Brookes Jetty at St Kilda Beach, near Luna Park and the Palais Theatre, was originally a 1.2-metre-wide slender timber structure at the end of a concrete storm water drain. The jetty was popular and culturally significant to local residents.
The timber jetty was demolished by Parks Victoria in 2015, leaving only the concrete drain remaining. In May 2019, Melbourne Water covered the structure with a large metal cage, which also drew ire from some local residents and comparisons to a “prison camp.”
The competition was first proposed by architectural photographer John Gollings and organized by architect James Brearley and the Bring Back Brookes Jetty group.
Joao Sousa of JJs Architectura, a Porto-based practice, won with a design titled “The Wave.” Inspired by the “fluid geometries of the coast,” the proposal calls for a thin walkway that opens out into an “aquatic plaza” that “reactivates the jetty’s civic function.”
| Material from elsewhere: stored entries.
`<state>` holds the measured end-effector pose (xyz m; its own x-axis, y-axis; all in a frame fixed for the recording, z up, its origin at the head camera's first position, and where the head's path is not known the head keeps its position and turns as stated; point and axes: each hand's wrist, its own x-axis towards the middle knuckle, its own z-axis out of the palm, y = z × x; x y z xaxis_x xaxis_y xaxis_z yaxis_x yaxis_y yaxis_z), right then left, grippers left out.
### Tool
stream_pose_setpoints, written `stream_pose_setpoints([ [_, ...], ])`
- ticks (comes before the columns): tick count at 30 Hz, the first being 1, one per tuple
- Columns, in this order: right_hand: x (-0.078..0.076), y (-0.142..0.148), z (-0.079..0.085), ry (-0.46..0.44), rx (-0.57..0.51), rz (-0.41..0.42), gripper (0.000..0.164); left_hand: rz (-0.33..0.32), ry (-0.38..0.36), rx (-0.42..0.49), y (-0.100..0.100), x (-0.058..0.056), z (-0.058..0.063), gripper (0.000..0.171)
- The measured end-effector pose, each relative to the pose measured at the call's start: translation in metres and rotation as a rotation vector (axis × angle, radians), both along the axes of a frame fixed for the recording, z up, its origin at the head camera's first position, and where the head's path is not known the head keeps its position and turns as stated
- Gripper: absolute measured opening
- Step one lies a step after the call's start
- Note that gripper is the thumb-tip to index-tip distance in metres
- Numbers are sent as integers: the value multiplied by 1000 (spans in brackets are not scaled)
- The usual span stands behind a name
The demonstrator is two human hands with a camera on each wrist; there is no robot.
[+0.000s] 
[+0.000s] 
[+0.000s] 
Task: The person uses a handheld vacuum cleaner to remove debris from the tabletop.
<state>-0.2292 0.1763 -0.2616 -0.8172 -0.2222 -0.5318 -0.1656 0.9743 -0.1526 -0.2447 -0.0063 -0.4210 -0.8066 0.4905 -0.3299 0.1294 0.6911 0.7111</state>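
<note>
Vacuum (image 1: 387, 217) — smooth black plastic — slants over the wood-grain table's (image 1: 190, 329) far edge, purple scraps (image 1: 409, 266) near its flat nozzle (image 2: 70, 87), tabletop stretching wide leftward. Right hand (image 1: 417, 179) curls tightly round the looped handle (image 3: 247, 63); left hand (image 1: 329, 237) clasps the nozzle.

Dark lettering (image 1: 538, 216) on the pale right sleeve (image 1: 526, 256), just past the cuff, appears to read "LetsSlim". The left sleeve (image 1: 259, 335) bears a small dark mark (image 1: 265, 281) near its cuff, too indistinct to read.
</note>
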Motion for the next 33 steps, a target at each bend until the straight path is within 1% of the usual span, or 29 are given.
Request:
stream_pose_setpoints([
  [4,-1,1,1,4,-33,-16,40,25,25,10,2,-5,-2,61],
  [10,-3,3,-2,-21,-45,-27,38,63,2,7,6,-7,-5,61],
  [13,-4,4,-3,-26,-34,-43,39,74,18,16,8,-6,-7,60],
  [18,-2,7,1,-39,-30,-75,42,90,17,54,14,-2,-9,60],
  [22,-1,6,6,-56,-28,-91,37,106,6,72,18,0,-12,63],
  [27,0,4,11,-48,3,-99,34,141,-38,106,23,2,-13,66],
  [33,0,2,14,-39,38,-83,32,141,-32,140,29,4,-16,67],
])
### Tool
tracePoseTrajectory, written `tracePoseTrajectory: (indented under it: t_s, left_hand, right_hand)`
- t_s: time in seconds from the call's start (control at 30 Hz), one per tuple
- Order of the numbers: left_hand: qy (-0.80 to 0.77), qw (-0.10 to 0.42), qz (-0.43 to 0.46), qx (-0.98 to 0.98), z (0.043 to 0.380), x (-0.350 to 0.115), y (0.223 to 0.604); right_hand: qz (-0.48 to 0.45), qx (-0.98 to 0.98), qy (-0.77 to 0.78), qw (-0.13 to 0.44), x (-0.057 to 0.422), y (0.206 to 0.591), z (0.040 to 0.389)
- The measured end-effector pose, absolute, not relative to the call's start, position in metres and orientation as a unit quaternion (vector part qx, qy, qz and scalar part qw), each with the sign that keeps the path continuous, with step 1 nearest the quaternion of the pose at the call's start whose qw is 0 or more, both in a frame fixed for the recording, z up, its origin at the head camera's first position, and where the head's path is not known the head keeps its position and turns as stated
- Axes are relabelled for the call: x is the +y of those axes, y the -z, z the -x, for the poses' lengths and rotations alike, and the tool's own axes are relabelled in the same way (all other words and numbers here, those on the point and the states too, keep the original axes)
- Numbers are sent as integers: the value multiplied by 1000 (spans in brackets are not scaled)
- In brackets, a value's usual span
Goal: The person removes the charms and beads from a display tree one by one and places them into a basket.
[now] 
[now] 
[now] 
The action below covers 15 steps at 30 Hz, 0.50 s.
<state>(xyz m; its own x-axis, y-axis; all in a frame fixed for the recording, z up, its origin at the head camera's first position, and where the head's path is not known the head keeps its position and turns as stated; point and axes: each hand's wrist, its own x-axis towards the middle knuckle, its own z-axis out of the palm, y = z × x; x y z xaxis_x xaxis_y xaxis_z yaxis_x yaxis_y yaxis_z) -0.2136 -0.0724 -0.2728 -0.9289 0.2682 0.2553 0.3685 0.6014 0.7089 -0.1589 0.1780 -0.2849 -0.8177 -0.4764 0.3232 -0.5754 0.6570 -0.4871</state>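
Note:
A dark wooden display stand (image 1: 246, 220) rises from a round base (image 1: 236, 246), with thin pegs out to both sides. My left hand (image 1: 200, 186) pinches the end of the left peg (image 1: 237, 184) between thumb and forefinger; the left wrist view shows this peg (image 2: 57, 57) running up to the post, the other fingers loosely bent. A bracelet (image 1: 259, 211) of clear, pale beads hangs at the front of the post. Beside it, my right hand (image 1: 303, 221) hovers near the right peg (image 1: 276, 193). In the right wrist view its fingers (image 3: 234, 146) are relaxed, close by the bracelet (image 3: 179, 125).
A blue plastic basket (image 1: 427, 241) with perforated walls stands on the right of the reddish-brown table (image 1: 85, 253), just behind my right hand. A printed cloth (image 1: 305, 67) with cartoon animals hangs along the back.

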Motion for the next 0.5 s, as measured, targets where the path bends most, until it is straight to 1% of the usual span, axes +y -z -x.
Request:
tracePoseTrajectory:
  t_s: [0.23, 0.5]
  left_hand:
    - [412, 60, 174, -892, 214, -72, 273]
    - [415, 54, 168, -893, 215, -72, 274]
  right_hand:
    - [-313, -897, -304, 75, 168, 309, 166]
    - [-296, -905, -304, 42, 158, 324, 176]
The plaza would interface with the water with two terraced “amphitheatres” facing the beach and the sea.
Sousa received a $5,000 prize donated by the Leighton family for the winning entry.
Jury chair Dimity Reed said the 106 entries the competition received represented “an international trend towards inventive reinterpretations of seaside structures. With many coming from local architecture students, this bodes well for the future of design in Australia.”
The other jurors were restaurateur Frank Van Haandel, senior lecturer in architecture at RMIT University Christine Phillips and councillor and architect David Brand.
The entries are on show at the offices of Brearley Architects and Urbanists until 13 March.